Over the next week, we went to a couple of different optical stores, and it was just discouraging. Not only did we have to pin his arms down at his sides while we put glasses on his face (cue screams) but all the frames I like (the chunky rectangular nerdy frames) were made for older kids and were much too big for the Tiny Dark Lord. For the littles it's all wire frames and dorkiness. And yes, the employees at the optical stores explained that this was because toddlers are really hard on their glasses and the plastic ones don't hold up to that kind of abuse very well, yadda yadda broken expensive glasses facts blah.
Finally borrowed a Sam's Club card and checked out their optical department (which it turns out you DON'T NEED a membership to use!). I'd pretty well begun resigning myself to the idea that cool nerd hipster frames were just not in the cards yet, and then the technician showed me these little metal frames that she recommends for the little ones because . . . and then she twisted those things into a flipping pretzel. And even though my stomach dropped to my knees watching her do it, it was also amazing. So I asked her to do it again--while I flinched.
And then the real miracle happened. I put them on The Tiny Dark Lord and he didn't cry. He just wore them like it was nothing. So when GH got home from work I told him all about it and we decided to go back to check them out together.
We had to rush over after dinner, so please try to ignore how unkempt and homeless we look. (Yes, TDL's shirt is too big and yes, that is chili on the collar. From lunch.) I figured, hey, Sam's is related to Wal-Mart so the same rules apply. For Costco, now, we would have dressed up. Again, TDL wore them. He ran all over the store in them. Taking this as the direct sign from heaven that it was, we ordered the glasses, paid for them, picked them up a few days later, and . . . the Dark Lord wouldn't wear them. At all. For anything. My parents, chatting with me over Skype one night, asked how the glasses were going. Wordlessly, I took the glasses out of the case and held them where TDL (who was on my lap at the computer desk) could see them. He started shrieking, grabbed the glasses out of my hand, threw them on the carpet, and smacked me repeatedly in the chest. Which I think summed up the situation quite well.

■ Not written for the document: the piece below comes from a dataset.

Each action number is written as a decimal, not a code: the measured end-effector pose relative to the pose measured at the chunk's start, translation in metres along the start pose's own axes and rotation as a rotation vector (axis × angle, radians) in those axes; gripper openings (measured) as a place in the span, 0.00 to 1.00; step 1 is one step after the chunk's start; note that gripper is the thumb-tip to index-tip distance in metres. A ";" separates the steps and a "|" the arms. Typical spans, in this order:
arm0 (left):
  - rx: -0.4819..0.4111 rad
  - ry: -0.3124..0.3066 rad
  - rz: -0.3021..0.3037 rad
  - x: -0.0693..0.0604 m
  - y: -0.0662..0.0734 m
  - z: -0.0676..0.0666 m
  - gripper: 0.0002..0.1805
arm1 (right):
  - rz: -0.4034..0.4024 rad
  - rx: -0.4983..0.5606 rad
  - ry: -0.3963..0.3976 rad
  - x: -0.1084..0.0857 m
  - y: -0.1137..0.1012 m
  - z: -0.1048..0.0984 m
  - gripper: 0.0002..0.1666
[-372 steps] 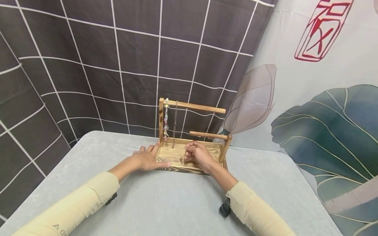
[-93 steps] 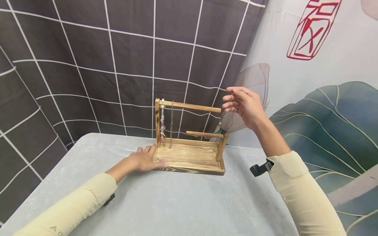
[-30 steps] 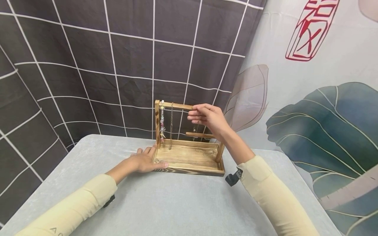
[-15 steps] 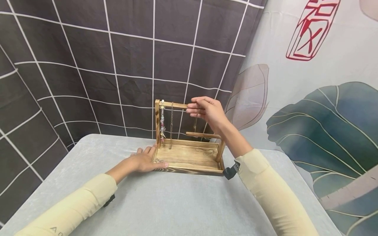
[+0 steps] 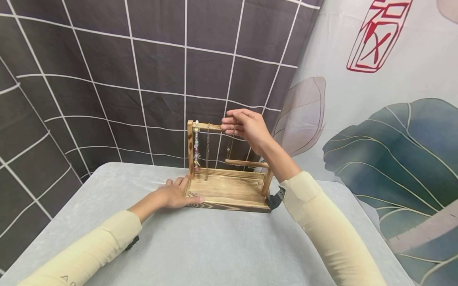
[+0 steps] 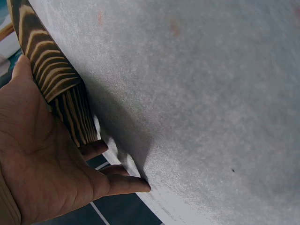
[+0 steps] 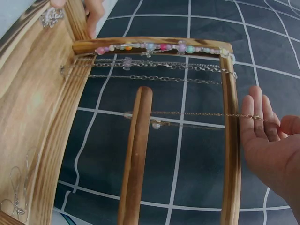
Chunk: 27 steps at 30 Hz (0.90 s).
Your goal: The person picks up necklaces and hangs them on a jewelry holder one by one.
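Observation:
A wooden jewelry stand with a tray base stands on the table. My left hand rests against its left end, fingers spread straight, thumb lying over the front rim. At the upper bar, my right hand pinches one end of a fine gold-tone chain necklace. In the right wrist view the necklace runs down past the bar, one strand in front and one behind, with a small pale pendant. Thumb and fingers partly hide its top. A beaded strand and a silver chain hang further left.
A shorter lower bar projects from the right post. Silvery jewelry lies in the tray's front left corner, and a thin wire-like piece at its right end. A dark checked curtain hangs behind the grey-covered table.
From low over the tray, my right hand rose to the upper bar's right end with the necklace, then moved left along the bar and slightly up. My left hand has stayed put.

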<state>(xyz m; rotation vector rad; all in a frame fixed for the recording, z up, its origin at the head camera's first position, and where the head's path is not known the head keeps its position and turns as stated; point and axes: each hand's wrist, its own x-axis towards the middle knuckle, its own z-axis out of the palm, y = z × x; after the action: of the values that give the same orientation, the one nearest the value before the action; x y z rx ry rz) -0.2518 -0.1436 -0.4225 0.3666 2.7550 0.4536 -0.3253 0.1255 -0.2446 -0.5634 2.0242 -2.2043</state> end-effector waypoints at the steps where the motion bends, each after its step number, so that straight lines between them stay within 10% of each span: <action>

But then Spitfire made it her personal mission to turn TDL into a glasses wearer, and I don't know what trickery or magic she used, but it worked. We also went back to Sam's and they re-adjusted the frames so they weren't slipping down the baby's nose, which helped too. And now, for the most part, he wears them. The problem is that when he decides he's done, he yanks them off and chucks them on the floor where one day one of us will step on and break them. I bought one of those straps that is supposed to help keep his glasses around his neck, but he hates the sight of it and won't put the glasses on if the strap is involved. Will have to put Spitfire on the case there, I think.
The chunky rectangular frames will have to wait a few years, but that's fine. He looks so cute that I can't even stand it. Plus he can see, which is a bonus.